New London: "The town worn and dull"
Allegra di Bonaventura begins a chapter of her book, "For Adam's Sake," with a description of New London in 1700 as a booming coastal town, with several inns, a mill, a new meetinghouse and an increasing number of wharves to serve ships in the growing West Indies trade.
The steady traffic in and out of the port gave New London "some measure of worldliness," di Bonaventura wrote.
But then the hammer falls, and she describes what might, even back then, have been called the curse of New London, one the city often seems to be still fighting.
"Amid the changes and the hubbub, however, general prosperity seemed to elude the rough-edged little community," she wrote.
"Outsiders deemed the town worn and dull; insiders felt themselves perpetually on the verge of the next big break that never came."
Ouch. Even today, that rings so familiar it hurts.
"For Adam's Sake" is a remarkable book, one to be commended for its careful depiction of life in Colonial New England, even if you are not especially interested in New London.
But it is set in New London, and it is an extraordinary historical account of the city's formative period.
The author is scheduled to discuss the book and answer questions from 2 to 4 p.m. today at the Waterford Public Library. The session is sponsored by Monte Cristo Bookshop of New London, and - note to Christmas shoppers - copies of the book will be available for sale.
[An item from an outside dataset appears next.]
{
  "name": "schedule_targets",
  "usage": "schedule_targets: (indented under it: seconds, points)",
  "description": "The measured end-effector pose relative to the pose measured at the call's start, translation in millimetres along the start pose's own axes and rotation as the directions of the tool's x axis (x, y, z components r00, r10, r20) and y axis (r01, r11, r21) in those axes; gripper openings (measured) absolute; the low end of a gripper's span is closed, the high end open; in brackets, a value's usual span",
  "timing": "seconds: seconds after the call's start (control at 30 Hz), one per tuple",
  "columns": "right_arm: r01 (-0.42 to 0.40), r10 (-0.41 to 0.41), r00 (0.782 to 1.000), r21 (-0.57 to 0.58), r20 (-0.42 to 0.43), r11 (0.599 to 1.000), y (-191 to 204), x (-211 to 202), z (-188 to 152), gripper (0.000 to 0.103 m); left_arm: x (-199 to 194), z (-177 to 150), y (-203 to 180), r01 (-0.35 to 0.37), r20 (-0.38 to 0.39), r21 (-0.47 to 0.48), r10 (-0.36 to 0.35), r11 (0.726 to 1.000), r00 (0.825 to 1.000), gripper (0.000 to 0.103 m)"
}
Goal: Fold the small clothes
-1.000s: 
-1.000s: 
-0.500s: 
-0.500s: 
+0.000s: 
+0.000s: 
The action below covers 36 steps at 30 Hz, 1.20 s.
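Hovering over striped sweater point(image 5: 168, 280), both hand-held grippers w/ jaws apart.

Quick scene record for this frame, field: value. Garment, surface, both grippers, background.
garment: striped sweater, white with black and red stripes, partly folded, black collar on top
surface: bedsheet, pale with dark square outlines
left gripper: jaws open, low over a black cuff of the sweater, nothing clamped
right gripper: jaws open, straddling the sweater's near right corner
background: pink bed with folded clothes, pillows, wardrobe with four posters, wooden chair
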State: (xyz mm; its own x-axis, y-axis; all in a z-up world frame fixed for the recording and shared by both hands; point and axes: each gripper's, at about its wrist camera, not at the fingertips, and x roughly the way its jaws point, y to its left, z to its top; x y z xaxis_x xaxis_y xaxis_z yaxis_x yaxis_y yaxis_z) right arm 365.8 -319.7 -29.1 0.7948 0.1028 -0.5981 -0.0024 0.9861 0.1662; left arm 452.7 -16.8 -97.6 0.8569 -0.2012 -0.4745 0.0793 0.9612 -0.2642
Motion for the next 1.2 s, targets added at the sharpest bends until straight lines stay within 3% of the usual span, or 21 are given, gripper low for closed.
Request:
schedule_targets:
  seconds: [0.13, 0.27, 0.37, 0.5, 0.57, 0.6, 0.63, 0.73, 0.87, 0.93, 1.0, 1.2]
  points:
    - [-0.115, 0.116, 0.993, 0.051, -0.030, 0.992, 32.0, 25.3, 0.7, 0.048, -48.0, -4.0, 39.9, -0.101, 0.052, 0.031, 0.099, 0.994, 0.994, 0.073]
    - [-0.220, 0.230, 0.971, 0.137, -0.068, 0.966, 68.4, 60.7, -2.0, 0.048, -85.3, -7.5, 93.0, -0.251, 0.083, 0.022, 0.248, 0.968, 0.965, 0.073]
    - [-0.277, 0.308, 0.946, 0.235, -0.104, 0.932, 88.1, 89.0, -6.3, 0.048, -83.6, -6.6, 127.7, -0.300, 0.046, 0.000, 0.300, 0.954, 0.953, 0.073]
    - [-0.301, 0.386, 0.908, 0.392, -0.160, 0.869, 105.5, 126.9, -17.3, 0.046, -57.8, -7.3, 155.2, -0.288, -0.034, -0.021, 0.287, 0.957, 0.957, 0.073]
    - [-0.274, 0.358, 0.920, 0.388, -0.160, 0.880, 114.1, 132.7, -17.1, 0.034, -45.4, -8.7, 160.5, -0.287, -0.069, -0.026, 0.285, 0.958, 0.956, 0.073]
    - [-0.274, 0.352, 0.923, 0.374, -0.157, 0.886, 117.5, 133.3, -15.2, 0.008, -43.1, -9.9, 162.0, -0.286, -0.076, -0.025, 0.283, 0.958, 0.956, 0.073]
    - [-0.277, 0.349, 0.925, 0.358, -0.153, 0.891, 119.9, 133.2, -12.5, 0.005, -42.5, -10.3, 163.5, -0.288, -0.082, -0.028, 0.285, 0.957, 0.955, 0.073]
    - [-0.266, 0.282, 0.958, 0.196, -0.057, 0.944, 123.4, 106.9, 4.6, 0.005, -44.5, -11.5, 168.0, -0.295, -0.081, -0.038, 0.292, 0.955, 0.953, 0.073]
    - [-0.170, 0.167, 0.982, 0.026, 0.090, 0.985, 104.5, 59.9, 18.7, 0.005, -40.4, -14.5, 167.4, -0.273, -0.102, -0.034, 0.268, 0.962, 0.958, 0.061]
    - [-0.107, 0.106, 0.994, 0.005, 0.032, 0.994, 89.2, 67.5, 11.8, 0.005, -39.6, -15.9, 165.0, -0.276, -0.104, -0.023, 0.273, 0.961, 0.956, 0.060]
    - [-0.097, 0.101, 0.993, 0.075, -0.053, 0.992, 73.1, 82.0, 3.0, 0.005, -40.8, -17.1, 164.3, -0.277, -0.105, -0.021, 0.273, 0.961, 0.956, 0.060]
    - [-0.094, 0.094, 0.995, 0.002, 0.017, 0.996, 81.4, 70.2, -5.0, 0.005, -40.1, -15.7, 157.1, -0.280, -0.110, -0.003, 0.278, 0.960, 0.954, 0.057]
The author, assistant dean at the graduate school of Arts & Sciences at Yale University, began work on the book 15 years ago, when she started research on the diary kept by Joshua Hempstead, a widowed shipwright whose English-born father was among New London's first citizens.
Hempstead, whose home still stands today, carefully documented daily life in the Colonial city with fastidious entries in his diary, notations about everything from the corn crop to the weather.
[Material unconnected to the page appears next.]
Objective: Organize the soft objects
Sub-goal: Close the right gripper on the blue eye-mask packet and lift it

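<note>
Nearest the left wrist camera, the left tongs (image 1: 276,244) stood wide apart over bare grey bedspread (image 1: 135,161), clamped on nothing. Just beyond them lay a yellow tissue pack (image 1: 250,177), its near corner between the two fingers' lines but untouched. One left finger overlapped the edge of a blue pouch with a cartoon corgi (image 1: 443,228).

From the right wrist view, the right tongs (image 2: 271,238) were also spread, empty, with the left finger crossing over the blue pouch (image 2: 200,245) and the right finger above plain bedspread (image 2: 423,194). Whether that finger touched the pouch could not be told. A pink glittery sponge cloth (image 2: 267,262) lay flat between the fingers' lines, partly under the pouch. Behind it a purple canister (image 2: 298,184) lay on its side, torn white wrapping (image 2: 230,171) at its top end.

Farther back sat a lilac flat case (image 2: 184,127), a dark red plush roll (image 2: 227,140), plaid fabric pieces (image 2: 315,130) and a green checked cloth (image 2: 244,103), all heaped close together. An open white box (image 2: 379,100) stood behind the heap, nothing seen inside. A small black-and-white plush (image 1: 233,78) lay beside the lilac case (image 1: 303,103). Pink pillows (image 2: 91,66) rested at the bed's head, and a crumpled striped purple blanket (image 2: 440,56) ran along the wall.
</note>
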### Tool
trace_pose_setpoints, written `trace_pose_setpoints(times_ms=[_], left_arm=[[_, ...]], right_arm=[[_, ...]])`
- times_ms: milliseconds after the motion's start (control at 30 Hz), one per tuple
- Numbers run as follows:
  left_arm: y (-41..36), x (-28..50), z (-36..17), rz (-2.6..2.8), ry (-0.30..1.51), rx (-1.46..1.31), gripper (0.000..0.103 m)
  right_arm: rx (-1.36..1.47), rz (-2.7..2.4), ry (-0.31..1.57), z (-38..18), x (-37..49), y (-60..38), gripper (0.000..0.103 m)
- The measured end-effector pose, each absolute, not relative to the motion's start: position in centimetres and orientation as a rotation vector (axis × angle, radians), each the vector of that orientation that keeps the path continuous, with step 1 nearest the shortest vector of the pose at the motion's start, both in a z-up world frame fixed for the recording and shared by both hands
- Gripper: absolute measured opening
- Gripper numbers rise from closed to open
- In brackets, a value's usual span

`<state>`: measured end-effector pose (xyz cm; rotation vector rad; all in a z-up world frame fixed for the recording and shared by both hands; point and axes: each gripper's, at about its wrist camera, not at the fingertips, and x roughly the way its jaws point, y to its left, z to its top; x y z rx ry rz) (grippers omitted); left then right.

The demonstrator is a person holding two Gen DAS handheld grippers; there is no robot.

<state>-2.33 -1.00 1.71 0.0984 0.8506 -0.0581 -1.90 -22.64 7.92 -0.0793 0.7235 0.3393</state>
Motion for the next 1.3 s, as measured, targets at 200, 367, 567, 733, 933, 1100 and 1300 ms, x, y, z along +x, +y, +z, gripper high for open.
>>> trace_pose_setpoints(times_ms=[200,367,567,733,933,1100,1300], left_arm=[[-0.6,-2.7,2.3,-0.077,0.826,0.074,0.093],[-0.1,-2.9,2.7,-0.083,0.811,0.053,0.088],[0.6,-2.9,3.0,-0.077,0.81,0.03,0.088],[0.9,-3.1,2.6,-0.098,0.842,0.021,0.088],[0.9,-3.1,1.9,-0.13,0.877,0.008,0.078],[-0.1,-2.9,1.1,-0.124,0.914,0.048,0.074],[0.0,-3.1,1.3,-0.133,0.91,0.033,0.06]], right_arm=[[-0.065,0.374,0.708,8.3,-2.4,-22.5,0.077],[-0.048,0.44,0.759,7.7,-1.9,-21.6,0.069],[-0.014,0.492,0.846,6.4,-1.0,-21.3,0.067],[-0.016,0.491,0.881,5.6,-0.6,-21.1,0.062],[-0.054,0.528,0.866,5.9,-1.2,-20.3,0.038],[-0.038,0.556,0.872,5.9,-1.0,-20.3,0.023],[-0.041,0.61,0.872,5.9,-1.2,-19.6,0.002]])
In her research, di Bonaventura noticed the frequent references to a person named Adam.
"At first glance, he might have easily been mistaken for a relative, a neighbor or simply one of the many hired workers Joshua employed during his lifetime," di Bonaventura wrote earlier this year in the Chronicle of Higher Education, about her research.
In fact, Adam was Joshua's slave, whom he purchased in 1727, struggling to keep up with his business and farming and the care of his children after the death of his wife.
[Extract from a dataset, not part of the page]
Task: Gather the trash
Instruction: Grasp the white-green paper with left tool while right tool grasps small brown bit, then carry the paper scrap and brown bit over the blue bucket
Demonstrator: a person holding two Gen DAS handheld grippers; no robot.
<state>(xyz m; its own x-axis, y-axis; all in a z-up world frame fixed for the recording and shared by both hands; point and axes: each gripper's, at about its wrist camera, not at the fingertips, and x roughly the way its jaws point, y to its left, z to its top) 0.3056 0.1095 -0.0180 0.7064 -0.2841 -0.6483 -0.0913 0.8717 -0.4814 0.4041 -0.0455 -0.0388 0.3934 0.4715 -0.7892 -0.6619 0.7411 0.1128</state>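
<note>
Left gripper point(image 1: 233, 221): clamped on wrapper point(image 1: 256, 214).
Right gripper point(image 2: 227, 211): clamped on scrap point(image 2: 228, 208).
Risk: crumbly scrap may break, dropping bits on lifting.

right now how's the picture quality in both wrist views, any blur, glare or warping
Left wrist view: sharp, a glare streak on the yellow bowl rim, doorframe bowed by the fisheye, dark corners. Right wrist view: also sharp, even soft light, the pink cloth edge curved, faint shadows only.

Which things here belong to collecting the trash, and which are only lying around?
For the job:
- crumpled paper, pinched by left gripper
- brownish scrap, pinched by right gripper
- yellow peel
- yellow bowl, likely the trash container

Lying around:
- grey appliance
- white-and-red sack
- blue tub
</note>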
The two spent nearly three decades together working alongside each other and sharing the cramped quarters of what we now know as the Hempstead house. Adam was listed in town records as a free man soon after Hempstead died, at the age of 80.
"For Adam's Sake" was named for the Hempstead slave, after di Bonaventura decided to redirect her research to look more closely at this example of New England slavery, so unlike the institutional slavery of the South.
The result is a captivating book, which a reviewer for the Wall Street Journal this year praised as "an astonishing, worms-eye" view of the early Commonwealth.
"Ms. Di Bonaventura has given us an incomparably vivid panorama of Colonial New England Society and as enthralling a portrait of family life there as we are likely to have," Kirk Davis Swinehart wrote in the Journal.
For New London readers, the descriptions of the city are fascinating, even at their least flattering.
"To the pedigreed elite of Boston or New York, even the town's betters appeared as country people and lazy fellows," di Bonaventura wrote. "Within the scruffy little port, the harborside district at Bream Cove where the Hempsteads lived remained a particularly unpolished working neighborhood, its graying buildings weather-worn, its air steeped with pitch from the Coit shipyards and with stink from the Truman tanning yards."
Indeed, everyone must have felt like they were on the verge of the next big break that never came.
This is the opinion of David Collins.